Goal of the exercise>
The answer must be the full listing, restated word for word.

[Start of Attachment]

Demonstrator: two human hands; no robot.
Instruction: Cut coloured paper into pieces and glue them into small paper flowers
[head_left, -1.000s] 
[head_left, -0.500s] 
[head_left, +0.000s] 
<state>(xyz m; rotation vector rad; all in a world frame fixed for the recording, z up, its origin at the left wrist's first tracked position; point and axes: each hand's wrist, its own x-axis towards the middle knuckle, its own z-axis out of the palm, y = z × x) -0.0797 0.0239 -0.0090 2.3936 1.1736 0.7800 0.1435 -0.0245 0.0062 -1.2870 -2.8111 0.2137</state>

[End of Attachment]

Solution for this problem>
Demonstrator: two human hands; no robot.
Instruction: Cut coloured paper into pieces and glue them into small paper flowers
[head_left, -1.000s] 
[head_left, -0.500s] 
[head_left, +0.000s] 
<state>(xyz m; rotation vector rad; all in a world frame fixed for the recording, z up, its origin at the left wrist's first tracked position; point and axes: each hand's wrist, its own x-axis towards the middle knuckle, its own z-axis out of the palm, y = z × x) -0.0797 0.0239 -0.0090 2.3936 1.1736 0.7800 0.1435 -0.0245 0.0062 -1.2870 -2.8111 0.2137</state>

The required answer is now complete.